After the appeals board’s decision, the Mission spent several months looking for another property. It was thought that it might be easier to get the proper zoning for undeveloped land “in the middle of nowhere” away from neighbors, Carris said.
This spring, the mission found a parcel that fit the bill at the intersection of Sam Neece Drive and Weaver Road. But that idea fell by the wayside when the Mission learned the cost of providing infrastructure to the inn would have been prohibitive.
Carris is still looking for a site for the Mary Rose Inn, preferably within walking distance of the Mary Rose Mission. When she finds one, she said, she’ll work a little harder to prepare the way. She thinks her first move will be to invite neighbors to the Mary Rose Mission to see some actual homeless people.
“They’re not the demons we have on television,” she said. “They are people who look like you and I.”
Meanwhile, two other social services organizations are doing what they can to shelter the shelterless.
For the fiscal year starting July 1, Boone County Fiscal Court agreed to fund the cost of an outreach team from Welcome House of Northern Kentucky. The team includes an outreach worker and nurse practitioner, who will identify homeless people in the county and provide them services, said Justin Beale, Welcome House director of income and benefits.

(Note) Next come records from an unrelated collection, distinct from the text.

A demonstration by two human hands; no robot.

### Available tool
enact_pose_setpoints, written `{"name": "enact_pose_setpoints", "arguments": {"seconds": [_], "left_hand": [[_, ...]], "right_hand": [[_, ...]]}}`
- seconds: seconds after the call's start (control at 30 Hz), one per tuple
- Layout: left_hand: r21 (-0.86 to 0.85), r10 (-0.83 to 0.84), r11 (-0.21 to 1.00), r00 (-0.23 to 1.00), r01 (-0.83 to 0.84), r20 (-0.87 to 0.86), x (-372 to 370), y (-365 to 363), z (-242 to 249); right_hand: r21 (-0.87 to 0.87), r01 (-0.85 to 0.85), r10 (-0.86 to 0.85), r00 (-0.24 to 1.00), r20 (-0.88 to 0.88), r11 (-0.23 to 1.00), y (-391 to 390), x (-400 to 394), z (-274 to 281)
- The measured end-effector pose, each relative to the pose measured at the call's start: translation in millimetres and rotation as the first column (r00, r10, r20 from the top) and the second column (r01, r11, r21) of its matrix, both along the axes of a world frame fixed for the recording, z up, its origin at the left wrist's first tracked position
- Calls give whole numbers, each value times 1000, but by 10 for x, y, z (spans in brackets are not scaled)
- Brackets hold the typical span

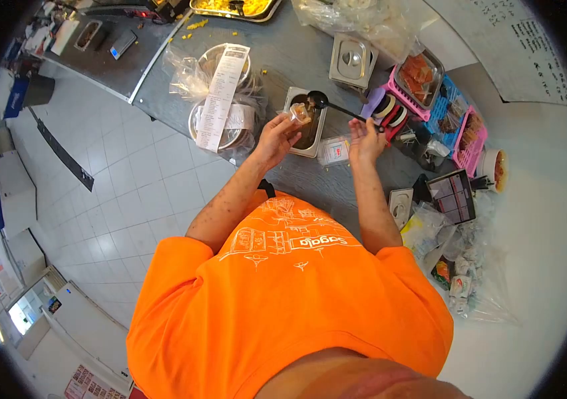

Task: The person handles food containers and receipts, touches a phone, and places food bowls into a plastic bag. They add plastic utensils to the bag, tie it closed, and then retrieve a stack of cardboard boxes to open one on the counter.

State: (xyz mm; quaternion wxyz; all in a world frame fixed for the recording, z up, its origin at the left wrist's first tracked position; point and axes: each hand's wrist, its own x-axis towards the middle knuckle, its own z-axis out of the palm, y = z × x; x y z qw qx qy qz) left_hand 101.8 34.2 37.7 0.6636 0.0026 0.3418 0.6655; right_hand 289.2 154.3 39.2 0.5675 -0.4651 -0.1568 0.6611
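My left hand (pixel 275 141) pinches a small clear plastic cup (pixel 299 114), which has some brown contents, over the near left part of a steel pan (pixel 313 141). Dark brown sauce lies in that pan. A black ladle (pixel 318 100) slants across the pan's far right side, its bowl at the rim. Around the end of its handle are the curled fingers of my right hand (pixel 366 145). Beside the pan, near the right wrist, a small clear packet with a printed label (pixel 334 151) lies on the grey counter.
Left of the pan stand bagged round tubs (pixel 254 100) with a long paper receipt (pixel 223 96) on top. A lidded steel container (pixel 353 60) is behind. Pink and blue baskets (pixel 444 106) line the right side, with plastic bags (pixel 460 259) nearer me. A yellow-food tray (pixel 243 8) sits far back.
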Motion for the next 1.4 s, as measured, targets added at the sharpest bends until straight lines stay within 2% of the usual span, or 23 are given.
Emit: {"name": "enact_pose_setpoints", "arguments": {"seconds": [0.03,0.1,0.17,0.23,0.37,0.47,0.5,0.57,0.6,0.67,0.7,0.77,0.8,0.83,0.87,0.9,0.97,1.0,1.03,1.13,1.27,1.37,1.4], "left_hand": [[-2,0,1000,1000,0,-6,-13,-6,-9],[41,-13,999,991,19,-131,-33,-21,-30],[24,-36,999,977,42,-212,-64,-31,-54],[3,-61,998,955,64,-291,-71,-46,-85],[-30,-50,999,947,43,-317,-47,-45,-44],[17,-16,1000,966,21,-258,-4,14,-44],[42,10,999,976,-1,-215,6,38,-58],[69,21,998,984,-9,-176,10,76,-68],[92,33,996,990,-20,-137,11,95,-51],[91,50,995,993,-41,-105,2,136,-19],[84,68,995,995,-62,-72,2,151,0],[91,83,993,993,-76,-78,-33,167,25],[96,102,991,991,-94,-86,-61,175,30],[98,103,991,991,-94,-89,-96,187,27],[132,101,988,977,-77,-186,-134,186,22],[164,103,985,954,-58,-282,-160,178,66],[181,113,982,932,-52,-344,-192,150,153],[199,122,979,909,-44,-399,-201,134,199],[197,123,979,906,-45,-405,-214,120,197],[165,103,986,861,-23,-498,-244,97,172],[157,136,986,830,-59,-541,-246,73,110],[170,142,984,822,-56,-552,-208,87,48],[178,144,983,821,-53,-553,-184,98,66]], "right_hand": [[-2,0,0,1000,-6,1000,-31,-15,-104],[-142,-6,-3,998,-62,990,-107,-75,-271],[-183,-29,12,995,-94,983,-131,-90,-360],[-325,-43,-6,989,-148,945,-142,-128,-325],[-287,-64,5,979,-202,956,-111,-89,-78],[160,-47,57,997,-59,986,-196,-117,381],[164,-45,56,997,-59,985,-233,-142,530],[501,-114,7,978,211,858,-314,-196,784],[504,-113,4,977,211,856,-349,-194,839],[658,-233,-69,914,399,716,-388,-189,903],[660,-232,-72,914,399,715,-353,-181,888],[436,-43,-4,994,106,899,-223,-137,794],[438,-41,-6,994,106,898,-176,-86,730],[314,17,-17,1000,-3,949,-132,-35,648],[176,59,-40,993,-110,983,-127,-13,553],[173,58,-38,993,-115,983,-157,-25,481],[286,74,-97,993,66,955,-220,-37,326],[248,55,-76,994,77,967,-252,-54,237],[246,55,-74,995,72,968,-284,-64,154],[73,8,-5,999,-33,997,-369,-123,73],[85,37,-32,998,-61,996,-347,-110,263],[178,35,-27,998,-51,983,-340,-123,483],[277,-1,-7,1000,28,961,-360,-157,551]]}}
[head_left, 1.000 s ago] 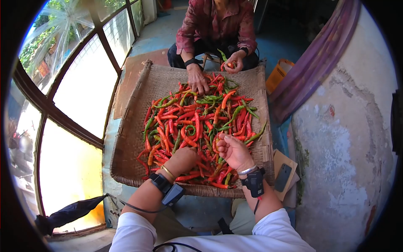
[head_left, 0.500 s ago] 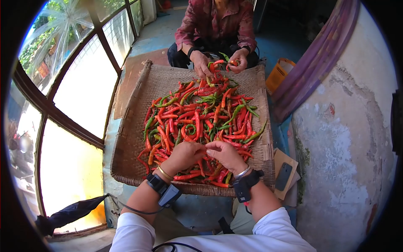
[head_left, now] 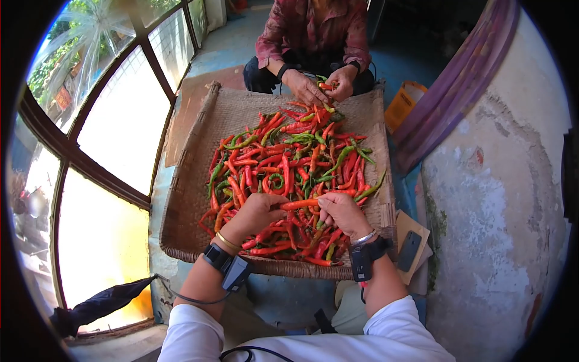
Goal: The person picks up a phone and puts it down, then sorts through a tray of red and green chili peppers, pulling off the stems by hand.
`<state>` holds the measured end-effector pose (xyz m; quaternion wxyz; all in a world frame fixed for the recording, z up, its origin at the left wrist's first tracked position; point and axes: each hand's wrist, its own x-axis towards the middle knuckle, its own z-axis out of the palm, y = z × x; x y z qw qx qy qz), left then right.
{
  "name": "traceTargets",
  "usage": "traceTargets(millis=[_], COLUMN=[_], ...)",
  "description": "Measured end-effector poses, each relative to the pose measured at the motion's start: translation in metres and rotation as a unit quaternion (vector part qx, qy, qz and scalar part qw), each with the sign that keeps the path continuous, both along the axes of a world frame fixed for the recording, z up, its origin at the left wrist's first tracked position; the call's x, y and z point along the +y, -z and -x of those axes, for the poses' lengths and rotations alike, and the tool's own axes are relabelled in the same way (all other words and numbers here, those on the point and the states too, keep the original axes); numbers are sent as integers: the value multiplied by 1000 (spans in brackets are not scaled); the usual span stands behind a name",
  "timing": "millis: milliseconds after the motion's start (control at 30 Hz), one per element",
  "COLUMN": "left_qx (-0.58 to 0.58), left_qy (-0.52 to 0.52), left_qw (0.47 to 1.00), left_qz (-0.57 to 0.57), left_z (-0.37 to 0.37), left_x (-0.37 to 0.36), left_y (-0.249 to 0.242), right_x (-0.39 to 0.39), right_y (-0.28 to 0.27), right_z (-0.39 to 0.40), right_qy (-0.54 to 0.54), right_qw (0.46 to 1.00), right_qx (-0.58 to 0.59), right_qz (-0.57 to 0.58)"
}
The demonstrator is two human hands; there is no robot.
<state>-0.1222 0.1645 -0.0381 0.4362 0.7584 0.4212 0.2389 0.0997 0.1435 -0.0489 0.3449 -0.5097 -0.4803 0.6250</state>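
An orange-red chili pepper (head_left: pixel 300 204) is stretched level between my two hands, above the pile. My left hand (head_left: pixel 258 215) is closed on its left end, thumb and fingers pinched together. At the other end, my right hand (head_left: pixel 342 215) pinches it with thumb and forefinger, the remaining fingers curled under. Below lies a heap of red, orange and green chili peppers (head_left: pixel 280 163) in a shallow woven tray (head_left: pixel 192 157). Exactly where the fingertips touch the pepper's ends is partly hidden.
Across the tray, another person's hands (head_left: pixel 322 85) hold peppers above its far edge. A phone (head_left: pixel 409 250) lies on cardboard to the right, near a worn wall (head_left: pixel 488 229). A yellow-orange bag (head_left: pixel 405 107) and purple curtain (head_left: pixel 443 90) stand beyond; a dark folded umbrella (head_left: pixel 108 301) lies left.
My hands have moved apart, and an orange-red pepper now shows between them. The other person's hands have drawn closer together.
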Motion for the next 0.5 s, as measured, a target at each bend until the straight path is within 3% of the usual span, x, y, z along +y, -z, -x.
traceTargets(millis=[67,133,233,300,400,500], left_qx=[25,191,189,194,180,152], left_qy=[-20,-68,-133,-170,-214,-214], left_qw=[999,973,966,960,953,958], left_qz=[-27,-111,-114,-105,-118,-117], left_z=[11,19,29,32,35,37], left_x=[6,11,19,22,26,29], left_y=[12,12,24,22,23,26], right_x=[2,3,8,10,8,8], right_y=[-8,-9,-5,-5,-18,4], right_z=[-7,-11,-15,-14,-10,-7], right_qy=[12,0,-39,128,172,145], right_qw=[999,998,995,968,945,942], right_qx=[-21,-49,-79,217,271,290], right_qz=[34,33,38,5,61,89])
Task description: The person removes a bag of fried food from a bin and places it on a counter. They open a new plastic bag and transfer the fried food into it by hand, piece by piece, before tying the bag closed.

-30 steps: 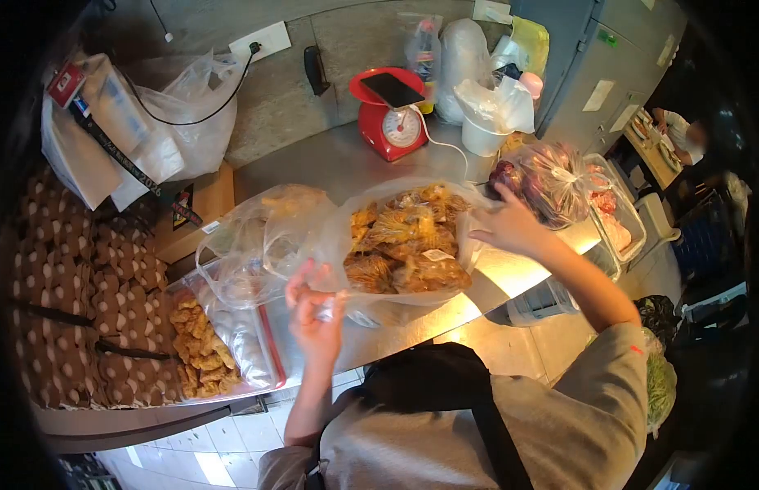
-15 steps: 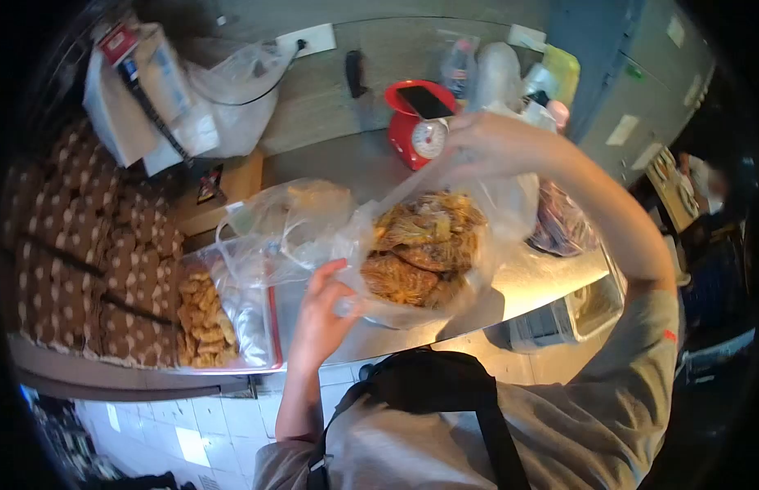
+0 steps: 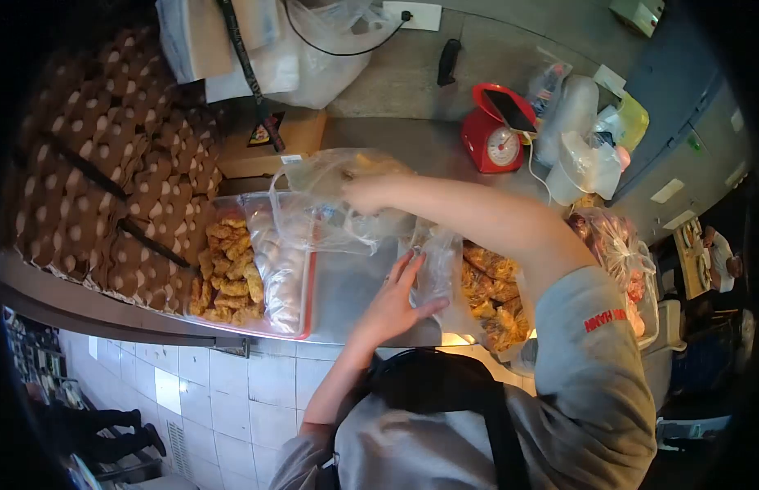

The Welcome House has received lots of referrals from the county jail and law officers, who now have the option to contact the team when they encounter homeless people they want to help, Beale said.
“We’re hopeful that through this program, we can really highlight the need” for services for the homeless, he said.
Welcome House operates a 28-bed shelter for women and children in Covington. The nonprofit also provides case management and employment services.
Northern Kentucky Family Promise leverages the work of volunteers from 39 local churches to provide shelter for families. It operates a day center where families can stay from 7 a.m. to 5 p.m., seven days a week. At 5 p.m., the families head to one of 10 local churches, where they spend the night.
It’s the only shelter provided for homeless families in Northern Kentucky, said Executive Director Amanda Speier. But Family Promise can host only four families at a time, or 14 people in total. There’s a waiting list of about nine families, who are now staying with family and friends, Speier said.
The need for a family homeless shelter in the area is huge, she said.
Carris sees it all the time at the Mary Rose Mission, which in March began serving meals seven days a week and serves about 90 people a day.
One young family of four that eats at the Mission is couch-surfing from place to place. The children don’t yet understand that they are homeless, Carris said. The father’s looking for a job that can support a family of four.
“You can see the despair,” she said. “First you’re in shock, then you’re kind of angry, then you’re in despair and then you give up.”
Families like this one are the reason she’s not giving up on the Mary Rose Inn.
“It’s like I’ve been given this gift of pursuing this, and I’m not going to stop,” she said. “If the goal is just to build awareness, that’s OK. I know I have got to do this.”